[Recorded data]
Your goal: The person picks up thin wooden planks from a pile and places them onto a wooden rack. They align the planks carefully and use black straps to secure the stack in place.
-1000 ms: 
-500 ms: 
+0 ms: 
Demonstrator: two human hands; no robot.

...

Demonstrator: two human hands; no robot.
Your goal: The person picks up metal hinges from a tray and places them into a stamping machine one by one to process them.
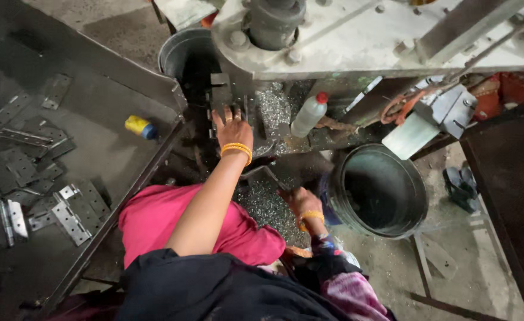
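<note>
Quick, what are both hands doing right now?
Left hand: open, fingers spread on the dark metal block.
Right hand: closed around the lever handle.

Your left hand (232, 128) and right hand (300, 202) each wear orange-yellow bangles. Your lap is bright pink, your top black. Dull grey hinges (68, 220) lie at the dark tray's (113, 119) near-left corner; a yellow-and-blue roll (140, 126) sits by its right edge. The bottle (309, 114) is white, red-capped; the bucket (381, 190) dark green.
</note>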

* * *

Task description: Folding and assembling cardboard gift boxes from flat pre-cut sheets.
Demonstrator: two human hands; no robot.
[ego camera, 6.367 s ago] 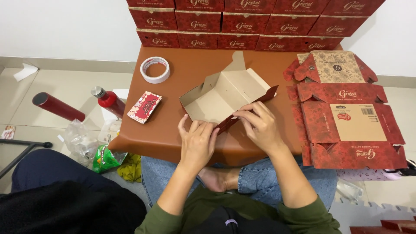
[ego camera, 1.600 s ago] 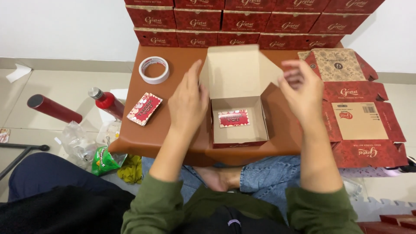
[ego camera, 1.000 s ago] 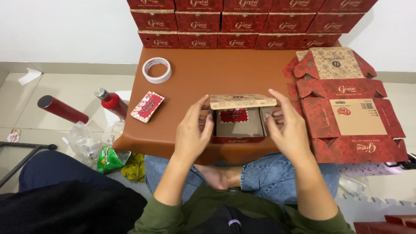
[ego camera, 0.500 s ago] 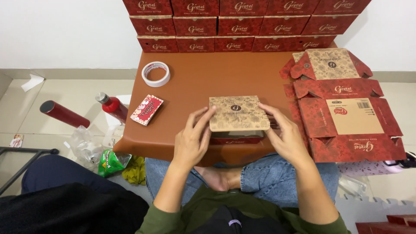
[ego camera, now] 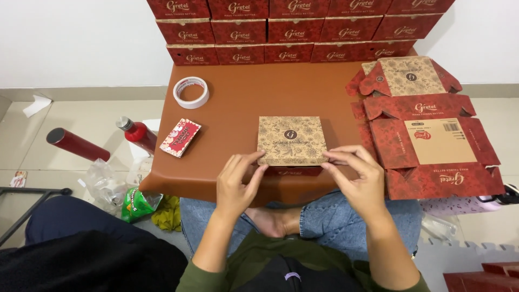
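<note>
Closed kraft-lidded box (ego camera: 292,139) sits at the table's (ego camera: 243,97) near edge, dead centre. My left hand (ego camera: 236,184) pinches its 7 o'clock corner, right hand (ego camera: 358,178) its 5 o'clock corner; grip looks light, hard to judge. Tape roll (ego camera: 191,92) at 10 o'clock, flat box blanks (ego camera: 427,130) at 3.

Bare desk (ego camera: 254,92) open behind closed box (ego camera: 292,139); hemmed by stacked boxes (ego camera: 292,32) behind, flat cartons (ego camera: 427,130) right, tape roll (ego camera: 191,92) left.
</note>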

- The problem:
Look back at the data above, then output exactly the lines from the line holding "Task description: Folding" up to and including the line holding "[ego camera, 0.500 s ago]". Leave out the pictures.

- Response to this exercise:
Task description: Folding and assembling cardboard gift boxes from flat pre-cut sheets.
Demonstrator: two human hands; no robot.
[ego camera, 6.367 s ago] 
[ego camera, 1.600 s ago] 
[ego camera, 1.000 s ago] 
[ego camera, 0.500 s ago] 

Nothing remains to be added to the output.